Many projects go through difficult times. An occasional health check or project review can prevent such projects turning nasty and requiring a full blown rescue plan. A small investment in a health check conducted by a Solidus “Critical Friend” will often save money over the life of a project.
It is an exercise that Solidus is well placed to inform as it has extensive experience of projects of all sizes and complexity. Even on large projects a health check is usually less than a week’s work with informal recommendations being made at the end of the first day. The Solidus approach majors on deliverability of the project rather than simple compliance with a project recording and reporting methodology; Solidus will however comment on the use of standards.
There are several points at which a project should be routinely reviewed and other times when an ad hoc, or even emergency, health check is appropriate.
A project has a lifecycle with clear transitions between stages.
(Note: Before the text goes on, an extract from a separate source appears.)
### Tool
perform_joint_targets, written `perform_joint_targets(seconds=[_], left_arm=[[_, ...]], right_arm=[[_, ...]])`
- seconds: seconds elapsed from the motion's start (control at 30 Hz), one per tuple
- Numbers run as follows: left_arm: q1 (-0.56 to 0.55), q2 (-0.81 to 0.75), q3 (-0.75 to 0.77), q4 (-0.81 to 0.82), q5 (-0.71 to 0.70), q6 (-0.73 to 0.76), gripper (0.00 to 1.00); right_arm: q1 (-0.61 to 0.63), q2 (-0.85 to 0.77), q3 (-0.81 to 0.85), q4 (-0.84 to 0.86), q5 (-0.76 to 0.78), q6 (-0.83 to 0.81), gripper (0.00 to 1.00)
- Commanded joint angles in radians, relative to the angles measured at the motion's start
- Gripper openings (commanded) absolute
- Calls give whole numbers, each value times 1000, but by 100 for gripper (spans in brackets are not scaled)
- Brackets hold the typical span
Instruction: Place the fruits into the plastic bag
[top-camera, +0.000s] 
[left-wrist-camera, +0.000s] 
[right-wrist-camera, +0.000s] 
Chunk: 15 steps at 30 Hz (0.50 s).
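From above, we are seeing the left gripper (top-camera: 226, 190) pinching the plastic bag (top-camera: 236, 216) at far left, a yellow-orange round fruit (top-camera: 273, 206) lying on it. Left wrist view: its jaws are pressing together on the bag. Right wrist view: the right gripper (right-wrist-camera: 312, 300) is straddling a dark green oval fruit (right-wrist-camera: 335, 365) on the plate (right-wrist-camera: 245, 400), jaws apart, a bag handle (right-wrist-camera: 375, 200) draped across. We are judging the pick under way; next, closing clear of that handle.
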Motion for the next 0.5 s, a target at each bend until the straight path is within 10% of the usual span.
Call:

For example both construction and IT projects will go through design, build and handover stages with other stages in between. Ideally there should be a review at the end of each stage as there will often be a change in the funding commitment at that point, especially between design and build. A review helps avoid throwing good money after bad.
If there are problems that are becoming persistent then there is a need for independent review of the project. The potential causes of such problems are many and an objective analysis by a “Critical Friend” should be helpful to the organisation and the project manager.
A project sponsor may concerns that all is not well or there may be underlying issues that are not being addressed. That is a good time to do a health check which will hopefully allay those fears or if they are well-founded bring them into the open where they can be addressed by the wider project team.
When there is a change of leadership on a project the incoming manager or sponsor would be well advised to undertake a health check or project review to establish a new baseline from which to manage.